### WHAT TO WORK ON:
Everything in the data below is left aside except the lines from the one containing "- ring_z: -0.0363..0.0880" through the one containing "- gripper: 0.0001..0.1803"; repeat those exactly.
= Beginning of Section =
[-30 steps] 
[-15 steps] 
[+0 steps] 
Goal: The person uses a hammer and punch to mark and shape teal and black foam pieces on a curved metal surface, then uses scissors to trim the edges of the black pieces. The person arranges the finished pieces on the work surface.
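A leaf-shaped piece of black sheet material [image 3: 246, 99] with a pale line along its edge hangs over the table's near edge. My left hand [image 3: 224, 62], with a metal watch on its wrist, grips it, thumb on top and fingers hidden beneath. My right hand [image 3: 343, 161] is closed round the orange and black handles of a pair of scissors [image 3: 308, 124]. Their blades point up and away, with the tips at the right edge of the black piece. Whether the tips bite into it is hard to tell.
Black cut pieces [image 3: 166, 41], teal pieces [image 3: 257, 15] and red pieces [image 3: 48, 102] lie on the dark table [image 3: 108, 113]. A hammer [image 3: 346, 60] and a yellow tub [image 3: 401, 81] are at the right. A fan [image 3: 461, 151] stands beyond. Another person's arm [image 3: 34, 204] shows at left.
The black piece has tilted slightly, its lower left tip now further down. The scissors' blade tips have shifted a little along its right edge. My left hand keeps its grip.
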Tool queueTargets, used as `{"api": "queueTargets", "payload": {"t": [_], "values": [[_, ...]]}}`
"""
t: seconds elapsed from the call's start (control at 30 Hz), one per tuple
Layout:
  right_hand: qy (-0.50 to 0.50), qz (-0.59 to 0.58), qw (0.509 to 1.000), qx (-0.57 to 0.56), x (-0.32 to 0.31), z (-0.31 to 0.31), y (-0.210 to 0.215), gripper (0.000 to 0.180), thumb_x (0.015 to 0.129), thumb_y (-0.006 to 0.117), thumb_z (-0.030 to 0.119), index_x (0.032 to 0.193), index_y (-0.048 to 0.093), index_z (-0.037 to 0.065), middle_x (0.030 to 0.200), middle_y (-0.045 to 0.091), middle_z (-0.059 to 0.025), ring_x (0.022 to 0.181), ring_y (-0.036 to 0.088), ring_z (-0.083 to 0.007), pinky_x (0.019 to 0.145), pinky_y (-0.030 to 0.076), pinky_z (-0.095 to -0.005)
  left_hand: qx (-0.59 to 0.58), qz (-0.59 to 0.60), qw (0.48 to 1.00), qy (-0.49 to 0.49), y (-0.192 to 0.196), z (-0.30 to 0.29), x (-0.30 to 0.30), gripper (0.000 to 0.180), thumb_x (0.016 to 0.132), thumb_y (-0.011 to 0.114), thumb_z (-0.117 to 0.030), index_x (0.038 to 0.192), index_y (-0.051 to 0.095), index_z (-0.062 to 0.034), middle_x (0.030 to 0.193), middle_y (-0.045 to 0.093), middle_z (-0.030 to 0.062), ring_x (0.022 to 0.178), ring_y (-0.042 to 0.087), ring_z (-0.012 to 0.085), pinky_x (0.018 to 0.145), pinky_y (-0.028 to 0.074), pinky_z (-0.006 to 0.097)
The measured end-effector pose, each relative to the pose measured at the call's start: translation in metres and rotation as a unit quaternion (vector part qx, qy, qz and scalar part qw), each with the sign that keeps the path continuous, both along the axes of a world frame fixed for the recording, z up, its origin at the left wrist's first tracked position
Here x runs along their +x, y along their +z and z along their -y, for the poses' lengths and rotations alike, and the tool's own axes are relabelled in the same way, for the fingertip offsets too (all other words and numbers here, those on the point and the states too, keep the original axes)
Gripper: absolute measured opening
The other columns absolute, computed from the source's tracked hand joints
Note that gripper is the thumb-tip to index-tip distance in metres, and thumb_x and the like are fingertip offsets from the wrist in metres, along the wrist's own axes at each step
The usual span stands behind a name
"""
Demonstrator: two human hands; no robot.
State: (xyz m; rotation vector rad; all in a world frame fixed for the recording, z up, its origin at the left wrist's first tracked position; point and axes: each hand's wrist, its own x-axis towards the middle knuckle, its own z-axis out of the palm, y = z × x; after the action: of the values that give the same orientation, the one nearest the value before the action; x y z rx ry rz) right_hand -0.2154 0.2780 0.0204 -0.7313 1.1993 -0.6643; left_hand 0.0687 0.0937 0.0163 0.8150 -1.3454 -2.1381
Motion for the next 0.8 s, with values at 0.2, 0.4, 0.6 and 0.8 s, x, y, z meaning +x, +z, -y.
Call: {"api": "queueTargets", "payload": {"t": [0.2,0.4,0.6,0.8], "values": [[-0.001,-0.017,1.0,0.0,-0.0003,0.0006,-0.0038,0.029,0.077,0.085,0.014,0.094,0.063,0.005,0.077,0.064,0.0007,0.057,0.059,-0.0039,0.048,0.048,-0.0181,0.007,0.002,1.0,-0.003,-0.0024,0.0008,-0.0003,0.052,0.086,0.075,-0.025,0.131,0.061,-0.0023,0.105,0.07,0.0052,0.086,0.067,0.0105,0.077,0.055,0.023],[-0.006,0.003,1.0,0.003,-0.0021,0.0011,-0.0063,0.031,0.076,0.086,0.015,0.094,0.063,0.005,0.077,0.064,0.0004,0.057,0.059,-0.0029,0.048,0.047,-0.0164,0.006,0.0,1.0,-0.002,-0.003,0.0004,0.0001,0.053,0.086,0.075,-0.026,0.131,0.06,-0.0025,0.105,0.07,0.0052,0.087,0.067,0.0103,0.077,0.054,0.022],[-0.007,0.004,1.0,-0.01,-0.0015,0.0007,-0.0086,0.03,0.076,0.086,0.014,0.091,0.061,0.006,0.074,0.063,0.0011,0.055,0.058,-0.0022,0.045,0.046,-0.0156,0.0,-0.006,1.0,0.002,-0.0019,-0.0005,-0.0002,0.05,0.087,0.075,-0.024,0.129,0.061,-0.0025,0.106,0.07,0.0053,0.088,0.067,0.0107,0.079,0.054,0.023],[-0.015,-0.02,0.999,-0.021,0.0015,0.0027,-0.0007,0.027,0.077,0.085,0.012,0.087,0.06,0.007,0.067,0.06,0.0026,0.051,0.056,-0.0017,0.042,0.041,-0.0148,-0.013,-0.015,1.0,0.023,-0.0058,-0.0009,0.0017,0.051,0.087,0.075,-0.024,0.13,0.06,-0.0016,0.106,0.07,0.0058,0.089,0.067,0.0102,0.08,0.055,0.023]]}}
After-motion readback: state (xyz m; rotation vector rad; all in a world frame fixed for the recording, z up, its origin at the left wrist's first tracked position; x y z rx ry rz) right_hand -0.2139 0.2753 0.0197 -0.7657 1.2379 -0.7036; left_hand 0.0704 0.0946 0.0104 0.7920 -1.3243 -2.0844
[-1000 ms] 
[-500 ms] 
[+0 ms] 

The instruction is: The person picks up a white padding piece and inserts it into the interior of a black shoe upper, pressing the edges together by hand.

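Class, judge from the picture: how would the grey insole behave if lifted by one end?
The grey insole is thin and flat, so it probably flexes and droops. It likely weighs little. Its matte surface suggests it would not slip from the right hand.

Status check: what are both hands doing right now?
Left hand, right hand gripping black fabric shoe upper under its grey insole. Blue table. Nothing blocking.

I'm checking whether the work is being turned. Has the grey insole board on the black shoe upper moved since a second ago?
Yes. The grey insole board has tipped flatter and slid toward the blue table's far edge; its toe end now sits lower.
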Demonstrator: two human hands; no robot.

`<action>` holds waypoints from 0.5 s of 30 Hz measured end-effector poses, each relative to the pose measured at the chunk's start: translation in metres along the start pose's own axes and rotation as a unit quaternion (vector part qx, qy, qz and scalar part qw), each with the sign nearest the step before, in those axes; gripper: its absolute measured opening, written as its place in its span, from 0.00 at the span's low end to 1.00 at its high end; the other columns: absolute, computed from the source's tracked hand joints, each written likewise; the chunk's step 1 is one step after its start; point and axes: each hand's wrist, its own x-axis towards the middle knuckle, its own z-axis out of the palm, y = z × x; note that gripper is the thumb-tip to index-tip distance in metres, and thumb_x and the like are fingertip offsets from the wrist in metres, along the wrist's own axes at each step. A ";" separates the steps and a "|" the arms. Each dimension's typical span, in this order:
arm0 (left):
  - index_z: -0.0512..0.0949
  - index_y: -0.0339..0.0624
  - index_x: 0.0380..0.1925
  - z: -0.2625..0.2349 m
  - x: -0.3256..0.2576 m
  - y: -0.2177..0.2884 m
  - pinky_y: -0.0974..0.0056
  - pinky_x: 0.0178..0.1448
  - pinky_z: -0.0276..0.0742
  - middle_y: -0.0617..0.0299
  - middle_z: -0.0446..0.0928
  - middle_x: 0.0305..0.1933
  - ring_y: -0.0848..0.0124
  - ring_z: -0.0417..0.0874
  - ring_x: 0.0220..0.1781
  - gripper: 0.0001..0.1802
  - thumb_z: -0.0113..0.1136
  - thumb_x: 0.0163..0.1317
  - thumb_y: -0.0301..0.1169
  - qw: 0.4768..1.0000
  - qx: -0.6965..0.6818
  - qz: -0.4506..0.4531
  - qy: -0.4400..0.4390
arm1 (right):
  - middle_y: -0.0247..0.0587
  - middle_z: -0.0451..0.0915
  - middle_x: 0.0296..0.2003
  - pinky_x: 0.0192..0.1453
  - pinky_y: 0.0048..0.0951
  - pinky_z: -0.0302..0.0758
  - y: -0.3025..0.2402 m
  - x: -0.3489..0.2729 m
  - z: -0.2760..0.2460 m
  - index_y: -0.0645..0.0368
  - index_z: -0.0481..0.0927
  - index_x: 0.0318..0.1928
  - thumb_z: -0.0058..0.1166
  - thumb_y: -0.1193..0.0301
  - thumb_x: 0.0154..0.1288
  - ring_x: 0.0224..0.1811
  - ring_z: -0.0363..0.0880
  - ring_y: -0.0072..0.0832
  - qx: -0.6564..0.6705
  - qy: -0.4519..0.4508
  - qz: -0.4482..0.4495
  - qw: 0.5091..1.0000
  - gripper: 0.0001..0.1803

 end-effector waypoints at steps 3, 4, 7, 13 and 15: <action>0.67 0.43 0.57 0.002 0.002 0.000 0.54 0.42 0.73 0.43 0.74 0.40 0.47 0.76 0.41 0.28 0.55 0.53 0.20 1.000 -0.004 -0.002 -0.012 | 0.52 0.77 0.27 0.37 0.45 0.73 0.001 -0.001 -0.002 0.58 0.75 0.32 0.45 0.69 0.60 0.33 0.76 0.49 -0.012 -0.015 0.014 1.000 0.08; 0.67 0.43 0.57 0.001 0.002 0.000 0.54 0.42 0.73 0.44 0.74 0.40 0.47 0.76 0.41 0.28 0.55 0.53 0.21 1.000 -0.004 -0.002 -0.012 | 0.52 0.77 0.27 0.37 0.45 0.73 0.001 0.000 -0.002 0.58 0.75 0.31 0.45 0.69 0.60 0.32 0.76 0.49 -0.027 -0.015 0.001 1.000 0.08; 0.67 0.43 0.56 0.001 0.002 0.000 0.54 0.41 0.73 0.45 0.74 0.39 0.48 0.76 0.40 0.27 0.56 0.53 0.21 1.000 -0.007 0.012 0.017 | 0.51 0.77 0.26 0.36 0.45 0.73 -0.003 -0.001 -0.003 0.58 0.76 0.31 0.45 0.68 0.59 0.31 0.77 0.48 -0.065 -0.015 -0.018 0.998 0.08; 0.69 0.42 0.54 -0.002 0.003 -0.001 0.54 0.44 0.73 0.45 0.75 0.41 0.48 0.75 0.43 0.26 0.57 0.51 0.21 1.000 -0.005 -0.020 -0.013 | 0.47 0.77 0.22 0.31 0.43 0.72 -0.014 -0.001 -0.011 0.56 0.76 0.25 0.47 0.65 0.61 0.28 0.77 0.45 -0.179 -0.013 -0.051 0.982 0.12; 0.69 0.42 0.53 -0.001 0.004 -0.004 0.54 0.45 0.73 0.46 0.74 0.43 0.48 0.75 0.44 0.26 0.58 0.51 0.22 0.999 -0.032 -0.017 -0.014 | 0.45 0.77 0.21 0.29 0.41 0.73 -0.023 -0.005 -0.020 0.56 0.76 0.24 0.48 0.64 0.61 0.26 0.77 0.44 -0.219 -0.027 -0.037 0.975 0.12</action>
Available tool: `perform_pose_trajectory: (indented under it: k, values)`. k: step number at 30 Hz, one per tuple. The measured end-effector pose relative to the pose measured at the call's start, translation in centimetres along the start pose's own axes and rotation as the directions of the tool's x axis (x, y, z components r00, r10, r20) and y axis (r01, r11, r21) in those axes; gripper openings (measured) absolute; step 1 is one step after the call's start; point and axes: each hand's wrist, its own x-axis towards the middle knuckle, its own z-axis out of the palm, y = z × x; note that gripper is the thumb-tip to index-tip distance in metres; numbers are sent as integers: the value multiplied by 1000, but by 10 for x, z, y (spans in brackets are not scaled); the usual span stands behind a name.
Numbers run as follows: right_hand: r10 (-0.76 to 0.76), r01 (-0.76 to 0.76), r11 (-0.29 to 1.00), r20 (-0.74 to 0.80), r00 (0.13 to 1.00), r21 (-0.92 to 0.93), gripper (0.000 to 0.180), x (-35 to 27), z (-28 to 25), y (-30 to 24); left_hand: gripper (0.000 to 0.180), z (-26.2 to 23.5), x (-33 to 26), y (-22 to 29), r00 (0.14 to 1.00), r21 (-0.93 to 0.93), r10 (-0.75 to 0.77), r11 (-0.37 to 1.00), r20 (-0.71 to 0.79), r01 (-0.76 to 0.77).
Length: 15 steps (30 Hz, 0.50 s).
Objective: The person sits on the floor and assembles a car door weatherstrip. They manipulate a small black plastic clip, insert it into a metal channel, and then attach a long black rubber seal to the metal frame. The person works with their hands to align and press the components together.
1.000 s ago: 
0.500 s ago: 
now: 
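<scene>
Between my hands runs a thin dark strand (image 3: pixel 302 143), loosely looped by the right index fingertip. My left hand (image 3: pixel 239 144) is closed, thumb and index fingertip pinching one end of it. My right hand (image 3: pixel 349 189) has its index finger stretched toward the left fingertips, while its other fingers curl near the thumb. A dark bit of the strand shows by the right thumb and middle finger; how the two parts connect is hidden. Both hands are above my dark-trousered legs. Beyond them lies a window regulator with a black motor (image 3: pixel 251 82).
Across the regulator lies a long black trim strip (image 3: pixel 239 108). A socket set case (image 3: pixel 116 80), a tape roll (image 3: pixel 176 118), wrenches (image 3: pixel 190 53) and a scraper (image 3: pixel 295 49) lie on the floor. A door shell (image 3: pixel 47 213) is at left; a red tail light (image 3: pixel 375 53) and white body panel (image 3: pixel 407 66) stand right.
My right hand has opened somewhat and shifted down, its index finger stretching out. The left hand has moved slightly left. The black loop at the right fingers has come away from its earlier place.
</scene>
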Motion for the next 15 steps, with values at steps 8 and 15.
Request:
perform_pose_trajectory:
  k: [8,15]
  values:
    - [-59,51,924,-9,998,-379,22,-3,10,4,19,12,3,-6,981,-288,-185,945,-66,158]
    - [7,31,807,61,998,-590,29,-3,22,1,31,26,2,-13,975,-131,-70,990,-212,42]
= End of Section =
### TASK OUTPUT:
  - ring_z: -0.0363..0.0880
  - ring_y: -0.0072..0.0832
  - qx: -0.6564..0.6705
  - qy: -0.4519..0.4508
  - qz: -0.4482..0.4495
  - qw: 0.5091..1.0000
  - gripper: 0.0001..0.1803

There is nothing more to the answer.